Al di là della possibilità di stabilire quanto di “puro” cristianesimo si è realizzato nella vicenda storica dell’Occidente europeo, agli inizi del suo cammino, l’aspetto decisivo che risulta oggi necessario recuperare è il coraggio di misurarsi in modo obiettivo, e non ideologicamente precostituito, sulla vecchia dicotomia che contrappone il Medioevo cristiano e il mondo moderno come due mondi completamente separati. Il dualismo che esalta, da una parte, la ricchezza di una fede dispiegata così diffusamente nel mondo al punto da inglobarlo, in contrasto con la povertà del laicismo che l’ha respinta ai margini nelle derive degli ultimi secoli, potrebbe essere riformulato passando a una lettura dinamica dell’incarnazione della coscienza cristiana interpretata come missione nel mondo incessantemente da riprendere e da rilanciare, mai esaurita in una sorta di Paradiso anticipato in terra né mai totalmente contraddetta fino al punto di scomparire dall’orizzonte e di essere liquefatta riducendosi al grado zero. Questa logica della missione protesa verso la trasformazione, sempre imperfetta e parziale, dell’uomo e della società che egli costruisce intorno a sé si ricollega al secondo risvolto su cui invita a riflettere il discorso abbozzato da Dawson in merito alla vocazione storica dell’Europa moderna, alla sua unità interna e alla tutela del suo bene comune.

La ricetta di Dawson si inscrive nella proposta di ricostruire dal basso una nuova “società cristiana”. Si tratta, per lui, di rifare dell’Europa una nuova “cristianità” omogenea e coerente, per altro pienamente innestata, con i suoi valori e la sua identità specifica, nella politica, nell’economia e nella visione del mondo dell’età moderna, ancorata al rilancio della dimensione “spirituale” come pilastro per erigere un ordine più stabile, più giusto, più pacifico e fraterno.

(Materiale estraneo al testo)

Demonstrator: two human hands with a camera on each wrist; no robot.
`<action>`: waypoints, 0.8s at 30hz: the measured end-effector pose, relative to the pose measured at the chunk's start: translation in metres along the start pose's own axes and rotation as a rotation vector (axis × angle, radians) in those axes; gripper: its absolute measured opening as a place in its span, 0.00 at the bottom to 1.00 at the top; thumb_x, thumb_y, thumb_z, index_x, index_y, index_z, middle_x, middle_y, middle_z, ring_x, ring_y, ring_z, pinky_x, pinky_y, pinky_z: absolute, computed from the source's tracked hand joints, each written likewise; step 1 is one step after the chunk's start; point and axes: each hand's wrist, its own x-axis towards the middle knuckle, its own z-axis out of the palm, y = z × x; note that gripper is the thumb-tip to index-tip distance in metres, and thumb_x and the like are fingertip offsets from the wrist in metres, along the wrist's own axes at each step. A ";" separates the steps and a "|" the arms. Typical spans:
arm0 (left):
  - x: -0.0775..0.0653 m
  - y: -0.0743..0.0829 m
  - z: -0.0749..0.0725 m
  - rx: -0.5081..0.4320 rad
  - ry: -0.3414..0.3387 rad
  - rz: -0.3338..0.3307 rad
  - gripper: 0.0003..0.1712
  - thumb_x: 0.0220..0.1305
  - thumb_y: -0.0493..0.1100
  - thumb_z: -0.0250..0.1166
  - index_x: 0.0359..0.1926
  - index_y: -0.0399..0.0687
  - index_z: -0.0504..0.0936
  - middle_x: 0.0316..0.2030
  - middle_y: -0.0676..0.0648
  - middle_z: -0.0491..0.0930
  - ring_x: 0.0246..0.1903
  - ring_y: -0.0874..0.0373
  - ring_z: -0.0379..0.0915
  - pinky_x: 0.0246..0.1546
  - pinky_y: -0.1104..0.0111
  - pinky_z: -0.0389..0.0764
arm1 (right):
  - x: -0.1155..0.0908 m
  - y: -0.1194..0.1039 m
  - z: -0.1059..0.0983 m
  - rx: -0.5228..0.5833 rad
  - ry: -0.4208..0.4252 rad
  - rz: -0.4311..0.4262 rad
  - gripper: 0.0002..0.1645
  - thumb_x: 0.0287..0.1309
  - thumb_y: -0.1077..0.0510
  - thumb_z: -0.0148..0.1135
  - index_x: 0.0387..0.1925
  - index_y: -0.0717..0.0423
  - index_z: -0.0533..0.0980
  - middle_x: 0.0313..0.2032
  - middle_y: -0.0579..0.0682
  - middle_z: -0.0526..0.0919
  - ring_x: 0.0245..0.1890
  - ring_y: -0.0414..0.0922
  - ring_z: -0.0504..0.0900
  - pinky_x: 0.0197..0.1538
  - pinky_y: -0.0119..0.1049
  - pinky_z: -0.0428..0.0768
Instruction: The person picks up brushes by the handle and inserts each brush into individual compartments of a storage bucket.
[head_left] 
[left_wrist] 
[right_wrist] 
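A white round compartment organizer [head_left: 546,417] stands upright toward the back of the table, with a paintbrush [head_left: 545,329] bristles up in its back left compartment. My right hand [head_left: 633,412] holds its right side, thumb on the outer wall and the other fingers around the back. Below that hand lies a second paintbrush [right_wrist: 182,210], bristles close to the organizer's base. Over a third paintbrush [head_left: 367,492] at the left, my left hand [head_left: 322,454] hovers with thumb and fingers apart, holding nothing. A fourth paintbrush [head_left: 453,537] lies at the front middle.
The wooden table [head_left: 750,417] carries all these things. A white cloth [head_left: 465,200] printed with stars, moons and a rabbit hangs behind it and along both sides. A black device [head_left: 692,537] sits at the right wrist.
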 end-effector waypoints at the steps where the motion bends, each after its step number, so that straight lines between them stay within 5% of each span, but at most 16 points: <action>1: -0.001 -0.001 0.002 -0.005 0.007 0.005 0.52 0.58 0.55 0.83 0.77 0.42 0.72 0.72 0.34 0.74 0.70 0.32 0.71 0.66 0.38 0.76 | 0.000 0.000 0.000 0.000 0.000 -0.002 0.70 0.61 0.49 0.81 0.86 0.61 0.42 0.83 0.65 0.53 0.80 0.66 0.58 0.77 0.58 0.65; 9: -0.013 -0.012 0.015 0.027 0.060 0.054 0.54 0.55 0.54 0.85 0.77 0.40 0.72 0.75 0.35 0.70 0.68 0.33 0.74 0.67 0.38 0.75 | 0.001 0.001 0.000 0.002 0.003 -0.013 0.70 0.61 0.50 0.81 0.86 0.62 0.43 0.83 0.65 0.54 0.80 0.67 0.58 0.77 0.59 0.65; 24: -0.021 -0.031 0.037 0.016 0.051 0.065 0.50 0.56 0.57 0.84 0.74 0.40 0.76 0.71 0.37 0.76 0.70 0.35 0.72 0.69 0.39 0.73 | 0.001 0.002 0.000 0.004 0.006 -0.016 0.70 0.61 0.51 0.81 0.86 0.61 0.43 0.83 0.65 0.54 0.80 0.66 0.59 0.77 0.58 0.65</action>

C’era un nobile lato utopico, oltre che un’ambiziosa carica di progettualità, in questo genere di approcci che per tutta la prima metà del Novecento (e poi ancora oltre) ebbero largo seguito in gran parte dell’intellettualità di matrice cristiana (e in modo particolare cattolica), da un estremo all’altro del continente. Ma oggi il modello di una nuova cristianità “spiritualizzata” resta pienamente attuale? È la strada della riconquista dell’egemonia quella che la fede deve imboccare per offrire la sua risposta all’ansia di verità e di salvezza del mondo? Interrogarsi sui problemi che questi interrogativi sollevano porta a ragionare inevitabilmente su cosa sia diventato oggi il mondo secolarizzato ultra- o post-moderno. La desacralizzazione della società moderna è un processo reversibile, oppure essa definisce il contesto obbligato nel quale le fedi e i soggetti religiosi sono ormai chiamati ad agire per portare il fermento della loro forza civilizzatrice?